WORK ORDER:
Each entry must be written out again exactly as it stands.
#####
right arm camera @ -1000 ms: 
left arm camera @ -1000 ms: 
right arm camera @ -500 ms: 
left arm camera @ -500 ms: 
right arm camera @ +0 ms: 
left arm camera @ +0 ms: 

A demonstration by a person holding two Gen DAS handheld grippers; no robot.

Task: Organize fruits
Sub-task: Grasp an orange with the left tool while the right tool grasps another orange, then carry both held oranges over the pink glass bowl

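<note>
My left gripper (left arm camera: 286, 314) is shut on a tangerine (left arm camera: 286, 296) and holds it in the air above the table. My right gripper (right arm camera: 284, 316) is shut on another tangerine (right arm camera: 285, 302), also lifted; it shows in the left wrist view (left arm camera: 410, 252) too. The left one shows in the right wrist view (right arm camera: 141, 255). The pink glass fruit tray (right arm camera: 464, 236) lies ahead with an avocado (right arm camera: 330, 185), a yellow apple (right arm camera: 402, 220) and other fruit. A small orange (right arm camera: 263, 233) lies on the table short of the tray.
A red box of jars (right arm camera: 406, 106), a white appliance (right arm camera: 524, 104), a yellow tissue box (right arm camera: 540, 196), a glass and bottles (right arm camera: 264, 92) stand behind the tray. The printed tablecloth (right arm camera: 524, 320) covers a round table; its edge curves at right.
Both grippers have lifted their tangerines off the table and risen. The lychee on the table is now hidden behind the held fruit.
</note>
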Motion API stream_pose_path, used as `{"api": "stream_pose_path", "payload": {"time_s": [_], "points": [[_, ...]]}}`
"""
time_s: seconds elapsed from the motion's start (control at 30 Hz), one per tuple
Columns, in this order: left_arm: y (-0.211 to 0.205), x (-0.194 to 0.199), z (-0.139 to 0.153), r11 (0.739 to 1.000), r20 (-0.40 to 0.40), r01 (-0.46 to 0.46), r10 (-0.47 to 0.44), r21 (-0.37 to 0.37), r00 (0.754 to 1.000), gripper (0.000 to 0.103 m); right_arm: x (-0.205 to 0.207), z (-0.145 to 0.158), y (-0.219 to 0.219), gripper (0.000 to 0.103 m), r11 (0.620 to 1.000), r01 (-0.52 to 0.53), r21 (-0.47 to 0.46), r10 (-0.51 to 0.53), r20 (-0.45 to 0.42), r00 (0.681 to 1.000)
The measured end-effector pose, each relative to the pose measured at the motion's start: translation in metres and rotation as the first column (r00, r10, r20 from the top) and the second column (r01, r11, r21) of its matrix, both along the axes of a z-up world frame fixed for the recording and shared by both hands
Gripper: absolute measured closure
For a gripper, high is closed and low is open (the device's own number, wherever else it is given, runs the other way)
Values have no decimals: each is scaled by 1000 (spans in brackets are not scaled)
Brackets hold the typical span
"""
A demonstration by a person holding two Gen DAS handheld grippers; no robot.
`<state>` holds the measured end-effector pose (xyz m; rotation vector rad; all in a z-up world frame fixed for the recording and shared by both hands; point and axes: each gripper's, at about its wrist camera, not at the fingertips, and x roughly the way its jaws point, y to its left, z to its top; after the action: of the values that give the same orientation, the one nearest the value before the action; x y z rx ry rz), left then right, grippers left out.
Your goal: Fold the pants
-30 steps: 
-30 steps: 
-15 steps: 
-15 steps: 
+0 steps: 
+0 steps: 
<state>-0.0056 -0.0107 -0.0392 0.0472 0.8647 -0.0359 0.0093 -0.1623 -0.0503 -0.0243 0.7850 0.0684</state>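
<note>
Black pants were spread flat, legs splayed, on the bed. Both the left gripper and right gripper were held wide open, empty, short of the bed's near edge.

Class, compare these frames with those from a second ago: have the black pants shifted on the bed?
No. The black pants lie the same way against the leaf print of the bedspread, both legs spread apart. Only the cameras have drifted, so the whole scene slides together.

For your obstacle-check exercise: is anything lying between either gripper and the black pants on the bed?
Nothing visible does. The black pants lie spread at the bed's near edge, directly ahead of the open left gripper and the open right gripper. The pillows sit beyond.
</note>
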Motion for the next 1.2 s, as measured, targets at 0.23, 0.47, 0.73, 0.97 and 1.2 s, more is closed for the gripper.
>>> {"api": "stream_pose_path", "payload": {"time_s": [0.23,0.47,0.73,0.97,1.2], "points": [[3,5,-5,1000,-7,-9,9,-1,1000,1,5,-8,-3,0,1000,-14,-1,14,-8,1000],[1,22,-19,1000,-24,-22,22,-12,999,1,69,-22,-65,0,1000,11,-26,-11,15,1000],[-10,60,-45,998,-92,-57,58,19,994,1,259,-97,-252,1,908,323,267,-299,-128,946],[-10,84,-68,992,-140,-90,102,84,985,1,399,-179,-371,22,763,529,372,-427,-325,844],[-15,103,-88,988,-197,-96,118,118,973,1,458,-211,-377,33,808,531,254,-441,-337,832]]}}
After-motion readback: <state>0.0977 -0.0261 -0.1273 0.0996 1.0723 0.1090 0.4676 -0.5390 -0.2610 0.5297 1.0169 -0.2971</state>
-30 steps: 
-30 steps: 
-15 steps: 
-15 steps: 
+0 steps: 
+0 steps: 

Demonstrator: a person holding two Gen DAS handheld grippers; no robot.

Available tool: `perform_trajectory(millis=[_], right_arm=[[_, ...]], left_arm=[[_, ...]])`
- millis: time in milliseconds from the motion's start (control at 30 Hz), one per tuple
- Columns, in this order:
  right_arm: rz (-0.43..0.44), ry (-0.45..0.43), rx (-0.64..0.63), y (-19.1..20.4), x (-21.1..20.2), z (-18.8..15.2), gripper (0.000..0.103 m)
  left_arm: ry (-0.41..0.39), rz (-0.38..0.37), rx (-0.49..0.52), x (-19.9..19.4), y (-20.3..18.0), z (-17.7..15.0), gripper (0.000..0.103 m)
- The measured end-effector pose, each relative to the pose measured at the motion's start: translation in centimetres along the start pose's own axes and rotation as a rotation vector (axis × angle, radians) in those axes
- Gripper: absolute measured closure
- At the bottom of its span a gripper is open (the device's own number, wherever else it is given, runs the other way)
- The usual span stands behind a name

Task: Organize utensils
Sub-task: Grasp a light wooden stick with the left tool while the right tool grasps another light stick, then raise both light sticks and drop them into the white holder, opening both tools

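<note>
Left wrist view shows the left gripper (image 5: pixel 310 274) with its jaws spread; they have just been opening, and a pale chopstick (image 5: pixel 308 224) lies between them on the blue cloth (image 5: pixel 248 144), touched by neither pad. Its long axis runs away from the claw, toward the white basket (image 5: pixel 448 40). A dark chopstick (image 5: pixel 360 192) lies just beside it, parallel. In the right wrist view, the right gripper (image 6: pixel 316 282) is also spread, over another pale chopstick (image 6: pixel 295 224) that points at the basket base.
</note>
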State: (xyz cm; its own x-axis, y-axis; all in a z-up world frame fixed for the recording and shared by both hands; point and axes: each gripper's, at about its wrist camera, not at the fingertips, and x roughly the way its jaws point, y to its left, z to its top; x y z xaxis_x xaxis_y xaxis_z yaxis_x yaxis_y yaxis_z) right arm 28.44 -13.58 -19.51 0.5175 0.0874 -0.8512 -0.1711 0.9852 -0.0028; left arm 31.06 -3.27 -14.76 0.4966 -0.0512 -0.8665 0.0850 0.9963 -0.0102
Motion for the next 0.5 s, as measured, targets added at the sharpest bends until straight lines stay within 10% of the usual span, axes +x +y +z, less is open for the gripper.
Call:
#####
ANSWER:
right arm camera @ -1000 ms: 
left arm camera @ -1000 ms: 
right arm camera @ -500 ms: 
left arm camera @ -500 ms: 
right arm camera @ +0 ms: 
left arm camera @ +0 ms: 

A demonstration by a person holding two Gen DAS handheld grippers; no robot.

Task: Organize fruits
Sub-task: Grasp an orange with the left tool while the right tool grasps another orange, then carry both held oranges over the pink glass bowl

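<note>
My left gripper (left arm camera: 286, 314) is shut on a tangerine (left arm camera: 286, 296) and holds it in the air above the table. My right gripper (right arm camera: 284, 316) is shut on another tangerine (right arm camera: 285, 302), also lifted; it shows in the left wrist view (left arm camera: 410, 252) too. The left one shows in the right wrist view (right arm camera: 141, 255). The pink glass fruit tray (right arm camera: 464, 236) lies ahead with an avocado (right arm camera: 330, 185), a yellow apple (right arm camera: 402, 220) and other fruit. A small orange (right arm camera: 263, 233) lies on the table short of the tray.
A red box of jars (right arm camera: 406, 106), a white appliance (right arm camera: 524, 104), a yellow tissue box (right arm camera: 540, 196), a glass and bottles (right arm camera: 264, 92) stand behind the tray. The printed tablecloth (right arm camera: 524, 320) covers a round table; its edge curves at right.
Both grippers have lifted their tangerines off the table and risen. The lychee on the table is now hidden behind the held fruit.
</note>
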Motion API stream_pose_path, used as `{"api": "stream_pose_path", "payload": {"time_s": [_], "points": [[_, ...]]}}`
"""
time_s: seconds elapsed from the motion's start (control at 30 Hz), one per tuple
Columns, in this order: left_arm: y (-0.211 to 0.205), x (-0.194 to 0.199), z (-0.139 to 0.153), r11 (0.739 to 1.000), r20 (-0.40 to 0.40), r01 (-0.46 to 0.46), r10 (-0.47 to 0.44), r21 (-0.37 to 0.37), r00 (0.754 to 1.000), gripper (0.000 to 0.103 m); right_arm: x (-0.205 to 0.207), z (-0.145 to 0.158), y (-0.219 to 0.219), gripper (0.000 to 0.103 m), r11 (0.620 to 1.000), r01 (-0.52 to 0.53), r21 (-0.47 to 0.46), r10 (-0.51 to 0.53), r20 (-0.45 to 0.42), r00 (0.681 to 1.000)
The measured end-effector pose, each relative to the pose measured at the motion's start: translation in metres and rotation as the first column (r00, r10, r20 from the top) and the second column (r01, r11, r21) of its matrix, both along the axes of a z-up world frame fixed for the recording and shared by both hands
Gripper: absolute measured closure
For a gripper, high is closed and low is open (the device's own number, wherever else it is given, runs the other way)
Values have no decimals: each is scaled by 1000 (spans in brackets are not scaled)
Brackets hold the typical span
"""
A demonstration by a person holding two Gen DAS handheld grippers; no robot.
`<state>` holds the measured end-effector pose (xyz m; rotation vector rad; all in a z-up world frame fixed for the recording and shared by both hands; point and axes: each gripper's, at about its wrist camera, not at the fingertips, and x roughly the way its jaws point, y to its left, z to its top; after the action: of the values that give the same orientation, the one nearest the value before the action; x y z rx ry rz), left then right, grippers left out.
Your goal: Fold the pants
-30 steps: 
-30 steps: 
-15 steps: 
-15 steps: 
+0 steps: 
+0 steps: 
<state>-0.0056 -0.0107 -0.0392 0.0472 0.8647 -0.0359 0.0093 -0.1623 -0.0503 -0.0243 0.7850 0.0684</state>
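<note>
Black pants were spread flat, legs splayed, on the bed. Both the left gripper and right gripper were held wide open, empty, short of the bed's near edge.

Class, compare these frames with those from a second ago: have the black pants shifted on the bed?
No. The black pants lie the same way against the leaf print of the bedspread, both legs spread apart. Only the cameras have drifted, so the whole scene slides together.

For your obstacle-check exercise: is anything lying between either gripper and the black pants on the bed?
Nothing visible does. The black pants lie spread at the bed's near edge, directly ahead of the open left gripper and the open right gripper. The pillows sit beyond.
</note>
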Motion for the next 1.2 s, as measured, targets at 0.23, 0.47, 0.73, 0.97 and 1.2 s, more is closed for the gripper.
>>> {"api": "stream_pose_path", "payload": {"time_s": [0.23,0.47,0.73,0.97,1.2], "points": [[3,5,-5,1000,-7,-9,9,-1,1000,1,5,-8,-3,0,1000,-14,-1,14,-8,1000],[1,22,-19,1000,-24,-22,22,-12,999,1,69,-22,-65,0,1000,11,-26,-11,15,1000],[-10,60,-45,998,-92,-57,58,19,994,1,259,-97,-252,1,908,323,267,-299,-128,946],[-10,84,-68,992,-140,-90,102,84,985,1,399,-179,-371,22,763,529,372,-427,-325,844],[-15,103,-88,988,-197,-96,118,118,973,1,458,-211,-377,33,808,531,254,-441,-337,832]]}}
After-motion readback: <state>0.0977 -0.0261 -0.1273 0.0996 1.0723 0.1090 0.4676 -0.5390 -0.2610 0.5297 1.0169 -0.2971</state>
-30 steps: 
-30 steps: 
-15 steps: 
-15 steps: 
+0 steps: 
+0 steps: 

Demonstrator: a person holding two Gen DAS handheld grippers; no robot.

Available tool: `perform_trajectory(millis=[_], right_arm=[[_, ...]], left_arm=[[_, ...]])`
- millis: time in milliseconds from the motion's start (control at 30 Hz), one per tuple
- Columns, in this order:
  right_arm: rz (-0.43..0.44), ry (-0.45..0.43), rx (-0.64..0.63), y (-19.1..20.4), x (-21.1..20.2), z (-18.8..15.2), gripper (0.000..0.103 m)
  left_arm: ry (-0.41..0.39), rz (-0.38..0.37), rx (-0.49..0.52), x (-19.9..19.4), y (-20.3..18.0), z (-17.7..15.0), gripper (0.000..0.103 m)
- The measured end-effector pose, each relative to the pose measured at the motion's start: translation in centimetres along the start pose's own axes and rotation as a rotation vector (axis × angle, radians) in those axes
- Gripper: absolute measured closure
- At the bottom of its span a gripper is open (the device's own number, wherever else it is given, runs the other way)
- The usual span stands behind a name

Task: Organize utensils
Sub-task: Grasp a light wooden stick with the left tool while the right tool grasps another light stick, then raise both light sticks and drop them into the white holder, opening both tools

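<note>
Left wrist view shows the left gripper (image 5: pixel 310 274) with its jaws spread; they have just been opening, and a pale chopstick (image 5: pixel 308 224) lies between them on the blue cloth (image 5: pixel 248 144), touched by neither pad. Its long axis runs away from the claw, toward the white basket (image 5: pixel 448 40). A dark chopstick (image 5: pixel 360 192) lies just beside it, parallel. In the right wrist view, the right gripper (image 6: pixel 316 282) is also spread, over another pale chopstick (image 6: pixel 295 224) that points at the basket base.
</note>
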State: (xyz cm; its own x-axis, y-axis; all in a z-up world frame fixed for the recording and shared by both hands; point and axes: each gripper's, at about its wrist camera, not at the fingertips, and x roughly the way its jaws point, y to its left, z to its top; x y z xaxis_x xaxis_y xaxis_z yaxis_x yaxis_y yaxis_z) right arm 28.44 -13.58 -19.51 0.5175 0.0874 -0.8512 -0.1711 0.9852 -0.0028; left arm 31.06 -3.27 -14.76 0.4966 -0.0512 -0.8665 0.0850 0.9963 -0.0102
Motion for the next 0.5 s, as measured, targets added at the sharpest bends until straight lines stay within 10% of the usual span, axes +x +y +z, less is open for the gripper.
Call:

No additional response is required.